Fixo à ação o valor de € 8150,61.

Oportunamente proceda ao cálculo do capital da remição, atendendo à Tabela Pensionistas de ambos os sexos da Portaria nº. 11/2000, de 13 de Janeiro - tendo por referência a data de 22 de Dezembro de 2017.» A R. seguradora, inconformada, veio interpor recurso da sentença, formulando as seguintes conclusões: «I. A sentença recorrida não pode manter-se, uma vez que não efectuou uma correcta avaliação dos meios de prova, tendo incorrido em erro de julgamento da matéria de facto, nem uma correcta aplicação do direito aos factos provados, dado que a mesma viola o disposto nos artigos 18.º e 79.º da Lei 98/2009, de 4 de Setembro, e 281.º do Código de Trabalho.

  1. É manifesta a violação das normas de segurança por parte da entidade empregadora, na medida em que a Entidade Empregadora não alertou a sinistrada para a necessidade de realizar a tarega de limpeza com a máquina desligada, impondo concluir-se pela violação das normas de segurança e que o acidente de trabalho em causa foi consequência dessa violação.

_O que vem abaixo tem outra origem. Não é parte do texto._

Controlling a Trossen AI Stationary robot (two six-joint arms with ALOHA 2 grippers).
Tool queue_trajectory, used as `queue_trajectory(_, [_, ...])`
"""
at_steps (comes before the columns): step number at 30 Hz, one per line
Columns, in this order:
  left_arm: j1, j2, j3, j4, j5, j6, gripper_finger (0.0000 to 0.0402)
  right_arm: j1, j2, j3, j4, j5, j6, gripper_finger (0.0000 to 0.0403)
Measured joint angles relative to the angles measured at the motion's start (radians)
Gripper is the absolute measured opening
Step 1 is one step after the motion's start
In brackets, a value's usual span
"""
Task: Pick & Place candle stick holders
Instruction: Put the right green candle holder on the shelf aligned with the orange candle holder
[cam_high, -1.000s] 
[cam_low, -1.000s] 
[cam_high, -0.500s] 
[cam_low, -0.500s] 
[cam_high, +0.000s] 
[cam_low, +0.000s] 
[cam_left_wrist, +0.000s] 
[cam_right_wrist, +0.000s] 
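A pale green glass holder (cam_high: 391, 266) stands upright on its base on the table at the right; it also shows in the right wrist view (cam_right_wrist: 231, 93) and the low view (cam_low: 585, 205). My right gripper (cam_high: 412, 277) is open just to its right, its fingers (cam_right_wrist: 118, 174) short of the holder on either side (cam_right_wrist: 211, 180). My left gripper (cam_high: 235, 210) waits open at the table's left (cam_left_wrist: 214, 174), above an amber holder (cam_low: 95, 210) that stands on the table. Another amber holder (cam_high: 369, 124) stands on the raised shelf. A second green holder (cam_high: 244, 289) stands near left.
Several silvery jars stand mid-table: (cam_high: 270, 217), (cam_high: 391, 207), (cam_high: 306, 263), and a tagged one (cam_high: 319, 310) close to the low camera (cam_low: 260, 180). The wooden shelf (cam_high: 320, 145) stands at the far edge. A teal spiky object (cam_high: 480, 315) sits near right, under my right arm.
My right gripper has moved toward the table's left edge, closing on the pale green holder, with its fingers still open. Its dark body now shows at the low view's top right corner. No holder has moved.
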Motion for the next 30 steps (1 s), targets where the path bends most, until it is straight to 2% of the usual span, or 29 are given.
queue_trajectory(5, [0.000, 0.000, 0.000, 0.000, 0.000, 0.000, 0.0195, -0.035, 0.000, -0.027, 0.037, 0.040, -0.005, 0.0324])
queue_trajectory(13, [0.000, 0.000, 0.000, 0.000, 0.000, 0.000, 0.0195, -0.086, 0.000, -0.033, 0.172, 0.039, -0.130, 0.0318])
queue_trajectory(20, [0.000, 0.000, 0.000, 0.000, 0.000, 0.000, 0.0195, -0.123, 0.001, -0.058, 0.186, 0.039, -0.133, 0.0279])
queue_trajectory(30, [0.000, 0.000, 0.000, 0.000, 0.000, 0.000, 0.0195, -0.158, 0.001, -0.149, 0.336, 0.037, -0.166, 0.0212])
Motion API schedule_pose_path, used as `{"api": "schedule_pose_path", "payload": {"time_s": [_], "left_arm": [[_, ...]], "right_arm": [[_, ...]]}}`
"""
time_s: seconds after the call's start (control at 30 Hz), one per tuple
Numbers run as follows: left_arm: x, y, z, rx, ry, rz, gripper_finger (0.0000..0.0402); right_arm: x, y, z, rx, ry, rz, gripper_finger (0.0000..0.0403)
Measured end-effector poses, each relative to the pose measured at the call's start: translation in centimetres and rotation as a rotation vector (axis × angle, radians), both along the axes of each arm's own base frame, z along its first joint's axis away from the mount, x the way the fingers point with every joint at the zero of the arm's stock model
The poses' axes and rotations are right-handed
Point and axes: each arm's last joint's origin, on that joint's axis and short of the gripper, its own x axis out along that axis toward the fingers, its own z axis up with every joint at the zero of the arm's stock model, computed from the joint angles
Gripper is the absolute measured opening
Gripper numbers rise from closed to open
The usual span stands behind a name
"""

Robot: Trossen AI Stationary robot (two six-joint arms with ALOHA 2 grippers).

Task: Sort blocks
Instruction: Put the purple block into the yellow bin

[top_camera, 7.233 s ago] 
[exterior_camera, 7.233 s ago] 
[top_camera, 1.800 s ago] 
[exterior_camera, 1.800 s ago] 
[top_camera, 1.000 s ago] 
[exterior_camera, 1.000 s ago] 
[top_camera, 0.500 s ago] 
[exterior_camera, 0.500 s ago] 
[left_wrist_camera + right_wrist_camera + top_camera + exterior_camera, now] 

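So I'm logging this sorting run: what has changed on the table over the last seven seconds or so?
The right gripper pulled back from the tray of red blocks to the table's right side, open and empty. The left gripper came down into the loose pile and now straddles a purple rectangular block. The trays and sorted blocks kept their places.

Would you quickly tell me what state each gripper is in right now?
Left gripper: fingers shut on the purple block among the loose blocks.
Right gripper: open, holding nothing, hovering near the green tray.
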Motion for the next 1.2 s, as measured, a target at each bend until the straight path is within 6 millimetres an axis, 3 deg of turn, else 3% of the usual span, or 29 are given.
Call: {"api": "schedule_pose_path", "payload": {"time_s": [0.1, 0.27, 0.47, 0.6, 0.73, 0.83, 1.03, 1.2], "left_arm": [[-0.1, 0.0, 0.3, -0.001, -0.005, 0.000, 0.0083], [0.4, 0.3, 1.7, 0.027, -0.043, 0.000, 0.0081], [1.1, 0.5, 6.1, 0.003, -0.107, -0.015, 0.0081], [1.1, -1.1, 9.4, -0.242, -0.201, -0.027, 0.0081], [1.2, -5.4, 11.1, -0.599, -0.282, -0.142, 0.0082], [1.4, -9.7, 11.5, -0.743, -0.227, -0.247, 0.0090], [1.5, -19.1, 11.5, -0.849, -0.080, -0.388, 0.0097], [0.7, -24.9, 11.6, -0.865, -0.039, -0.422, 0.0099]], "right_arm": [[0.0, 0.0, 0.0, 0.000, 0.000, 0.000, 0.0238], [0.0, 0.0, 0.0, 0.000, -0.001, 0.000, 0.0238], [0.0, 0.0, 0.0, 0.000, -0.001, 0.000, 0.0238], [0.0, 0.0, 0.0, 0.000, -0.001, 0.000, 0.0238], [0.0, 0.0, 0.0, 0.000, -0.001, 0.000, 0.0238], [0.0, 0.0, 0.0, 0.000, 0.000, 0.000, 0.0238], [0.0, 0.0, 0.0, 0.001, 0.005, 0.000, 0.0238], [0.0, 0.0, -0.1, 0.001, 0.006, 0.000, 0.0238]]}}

  2. O Tribunal a quo julgou – incorrectamente – como não provado, com interesse para o presente recurso, o ponto 3 da matéria de facto não provada, onde consta que “A R. entidade empregadora não tenha informado a A. sobre a forma como deveria proceder à operação de limpeza mencionada nos nºs 7 a 10 de forma a evitar o risco de contacto com a prensa (nº 21, parte, da base instrutória)”.

  3. Da análise da prova carreada para os autos, designadamente o depoimento das testemunhas F. V. e R. Q., e, bem assim, com a prova documental existente nos autos, e em contraposição com a matéria de facto dada como provada, é manifesto que o Tribunal a quo julgou mal quando considerou não provado o ponto 3), impondo-se, necessariamente, a reapreciação da prova produzida e gravada.

  4. A trabalhadora sinistrada encontrava-se a colar topos/testeiras em sapatos, encontrando-se a desempenhar as aludidas funções de acordo com as instruções do Empregador, transmitidas através do seu superior hierárquico.

  5. Não foram dadas as instruções à sinistrada sobre como proceder à operação de limpeza descrita nos pontos 7 a 10 da matéria de facto dada como provada, nem existia qualquer indicação do risco de contacto mecânico.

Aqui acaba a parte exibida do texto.